The webservice type definition has the aditional Raw endpoint, which allows hosting of custom wai apps. The serveDirectoryFileServer is that custom wai app and just hosts the JavaScript output of the client.
Common code
This is where the shared code between client and server lives. We put the API definition in here. Since servant can create both servers and clients it’s a great library for this use case.
Any change in API will now cause the type checker to tell us where this is affected in both client and server. Type safety becomes amplified, making bugs more obvious and increasing developer productivity.

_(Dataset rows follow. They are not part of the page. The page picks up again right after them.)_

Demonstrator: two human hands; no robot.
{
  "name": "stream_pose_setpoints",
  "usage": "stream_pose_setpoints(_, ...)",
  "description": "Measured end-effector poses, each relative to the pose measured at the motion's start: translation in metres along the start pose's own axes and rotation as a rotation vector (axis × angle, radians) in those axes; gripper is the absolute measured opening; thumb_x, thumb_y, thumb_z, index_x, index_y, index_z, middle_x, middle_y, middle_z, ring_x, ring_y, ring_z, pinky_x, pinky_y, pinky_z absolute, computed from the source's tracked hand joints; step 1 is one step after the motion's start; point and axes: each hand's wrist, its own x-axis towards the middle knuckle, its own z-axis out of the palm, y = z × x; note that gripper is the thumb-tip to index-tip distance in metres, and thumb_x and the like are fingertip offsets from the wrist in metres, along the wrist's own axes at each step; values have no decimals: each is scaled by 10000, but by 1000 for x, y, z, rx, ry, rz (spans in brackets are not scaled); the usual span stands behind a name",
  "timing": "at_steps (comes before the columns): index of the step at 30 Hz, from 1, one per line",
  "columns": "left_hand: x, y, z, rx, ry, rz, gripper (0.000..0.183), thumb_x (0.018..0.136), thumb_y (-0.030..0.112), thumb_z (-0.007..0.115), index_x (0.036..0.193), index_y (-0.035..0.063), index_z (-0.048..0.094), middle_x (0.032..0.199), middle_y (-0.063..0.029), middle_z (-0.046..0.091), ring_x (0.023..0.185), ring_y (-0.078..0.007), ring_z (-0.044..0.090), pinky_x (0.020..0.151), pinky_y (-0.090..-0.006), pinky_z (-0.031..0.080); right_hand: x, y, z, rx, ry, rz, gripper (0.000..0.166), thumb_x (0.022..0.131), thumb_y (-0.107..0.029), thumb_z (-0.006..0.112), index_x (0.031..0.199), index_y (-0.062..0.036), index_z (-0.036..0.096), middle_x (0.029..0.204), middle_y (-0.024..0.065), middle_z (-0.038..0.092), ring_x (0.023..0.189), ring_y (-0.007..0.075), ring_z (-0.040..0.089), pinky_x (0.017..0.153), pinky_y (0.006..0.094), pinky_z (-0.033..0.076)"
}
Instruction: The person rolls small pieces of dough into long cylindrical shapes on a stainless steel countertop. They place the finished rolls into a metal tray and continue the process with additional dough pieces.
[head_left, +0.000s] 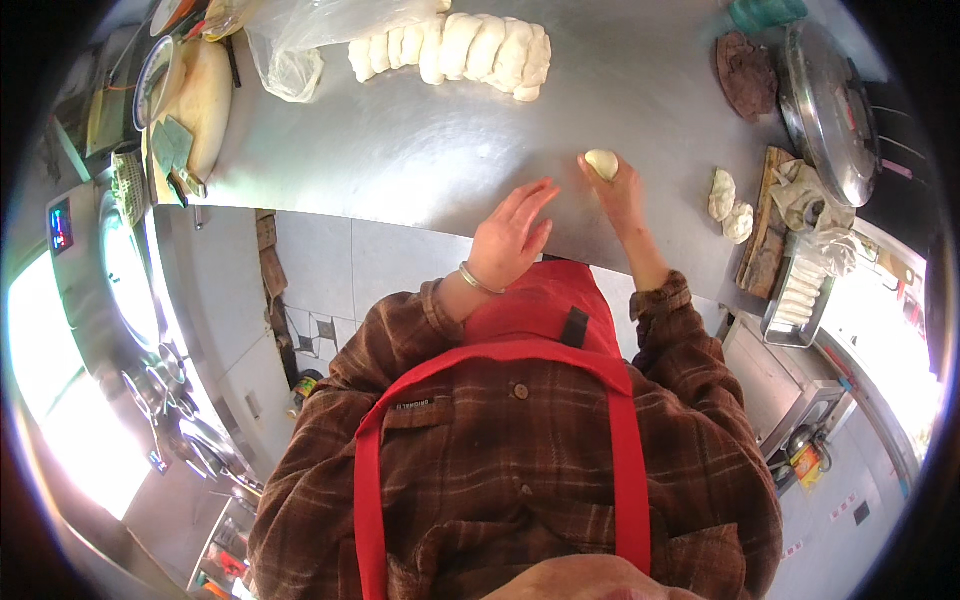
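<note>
My right hand (619, 196) holds a small pale lump of dough (601, 164) between thumb and fingers, just above the steel worktop (420, 161). My left hand (511, 232), a bangle at its wrist, is beside it at the worktop's near edge. Its fingers are apart and nothing is in them. Toward the far side lies a row of thick dough strips (457, 51) pressed side by side. Clear plastic sheeting (315, 34) covers the row's far left end. Two dough pieces, one upper (721, 194) and one lower (739, 223), rest to the right of my right hand.
At left, a cleaver (172, 145) lies on a round board (208, 105) near a bowl (154, 79). Along the right stand a lidded metal pan (825, 112), a wooden board (763, 232) with a cloth (806, 196), and a metal tray (780, 330) of dough strips.
</note>
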Motion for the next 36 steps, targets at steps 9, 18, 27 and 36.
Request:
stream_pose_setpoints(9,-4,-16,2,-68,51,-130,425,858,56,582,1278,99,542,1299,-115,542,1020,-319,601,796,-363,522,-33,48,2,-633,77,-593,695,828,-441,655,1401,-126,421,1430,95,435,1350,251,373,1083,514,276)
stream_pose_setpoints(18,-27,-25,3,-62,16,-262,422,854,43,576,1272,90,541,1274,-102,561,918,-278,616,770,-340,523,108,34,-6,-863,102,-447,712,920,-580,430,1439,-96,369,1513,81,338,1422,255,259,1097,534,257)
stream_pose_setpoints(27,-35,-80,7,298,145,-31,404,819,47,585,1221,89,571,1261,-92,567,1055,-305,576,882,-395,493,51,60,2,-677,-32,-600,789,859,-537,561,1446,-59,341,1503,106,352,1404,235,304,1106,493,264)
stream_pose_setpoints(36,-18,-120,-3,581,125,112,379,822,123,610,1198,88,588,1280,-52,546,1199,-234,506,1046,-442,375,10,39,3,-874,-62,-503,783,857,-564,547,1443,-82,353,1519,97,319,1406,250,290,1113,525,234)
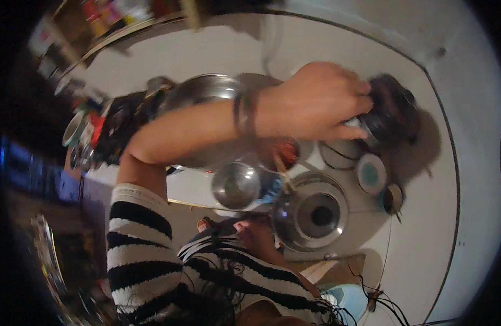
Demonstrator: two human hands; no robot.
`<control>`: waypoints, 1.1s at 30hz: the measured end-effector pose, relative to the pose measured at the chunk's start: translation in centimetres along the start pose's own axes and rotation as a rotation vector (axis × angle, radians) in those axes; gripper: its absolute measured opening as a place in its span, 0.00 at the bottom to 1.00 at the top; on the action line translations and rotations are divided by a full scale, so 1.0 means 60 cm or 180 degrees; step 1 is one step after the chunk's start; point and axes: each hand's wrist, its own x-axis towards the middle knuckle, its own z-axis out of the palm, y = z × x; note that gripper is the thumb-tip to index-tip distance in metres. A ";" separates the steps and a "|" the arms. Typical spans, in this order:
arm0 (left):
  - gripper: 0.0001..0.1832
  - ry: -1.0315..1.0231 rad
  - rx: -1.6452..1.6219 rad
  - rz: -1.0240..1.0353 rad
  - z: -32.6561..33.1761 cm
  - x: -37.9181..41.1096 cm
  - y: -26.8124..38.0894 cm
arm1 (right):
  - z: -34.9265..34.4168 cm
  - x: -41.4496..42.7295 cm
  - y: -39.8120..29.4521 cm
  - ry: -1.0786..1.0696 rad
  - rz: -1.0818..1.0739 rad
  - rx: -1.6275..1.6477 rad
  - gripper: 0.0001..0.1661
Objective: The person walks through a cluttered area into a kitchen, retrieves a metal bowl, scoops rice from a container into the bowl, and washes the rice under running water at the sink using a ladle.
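My left hand reaches across to the right, with a dark band around its wrist. Its fingers and thumb close on a pale part at the left side of a dark, rounded appliance. Motion blur hides what kind of appliance it is. My right hand rests low before my striped top, too blurred to show how its fingers lie. Below my left wrist, a bowl with red contents sits partly hidden behind the forearm. Light wooden sticks or handles lean across its edge.
A steel bowl and a wide steel vessel with a dark centre stand at the near edge. A large steel pan is partly behind my arm. Right of these are a white round container and a small cup. Cables hang below.
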 end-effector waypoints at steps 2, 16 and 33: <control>0.19 0.0071 -0.0246 -0.0669 -0.083 -0.135 0.023 | 0.044 0.009 -0.026 -0.0327 0.0087 0.0061 0.12; 0.17 0.1327 0.0012 -0.5987 -0.272 -1.089 0.564 | 0.398 0.035 -0.397 -0.3504 -0.0907 0.1484 0.28; 0.16 0.2154 0.1077 -0.6947 -0.360 -1.217 0.800 | 0.800 -0.097 -0.703 -0.7371 -0.0570 0.4890 0.41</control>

The actual content of this module isn’t that interesting, it’s just the API definition. Common code gets compiled within the JavaScript client. This means it’s public, one should not put any passwords or trade secrets in here.
Front end
I started with trying to get reflex to work with servant because it seemed the most uncertain. After this I intended to use servant-client for generating the client functions, here I ran into another hurdle as the latest servant wasn’t available. Apparently reflex is pinned to an old hackage repository, I attempted to upgrade but abandoned that endeavour as it required more nix modifications and I’d prefer to keep the same pin as upstream so I could get help when I needed it. Using the older servant, I hit a run time exception:
uncaught exception in Haskell main thread: ReferenceError: h$hsnet_getaddrinfo is not defined
This is because servant client uses a system call for networking which is unavailable in the browser sandbox. A bit of googling led me to servant reflex. Using this was hard because are no official haddocs since it hasn’t been released yet. Finding an example was of great help which led me to this client definition:
apiClients :: forall t m. (MonadWidget t m) => _
apiClients = client serviceAPI (Proxy @m) (Proxy @()) (constDyn url)
where url :: BaseUrl
url = BasePath "/"
This creates both functions for querying the serviceAPI from the common module. All this seems to do is getting that m in scope and applying it to the client with a proxy. The partial type signature was left from the example this way intentionally, because it’s formalized below anyway and it’s rather big.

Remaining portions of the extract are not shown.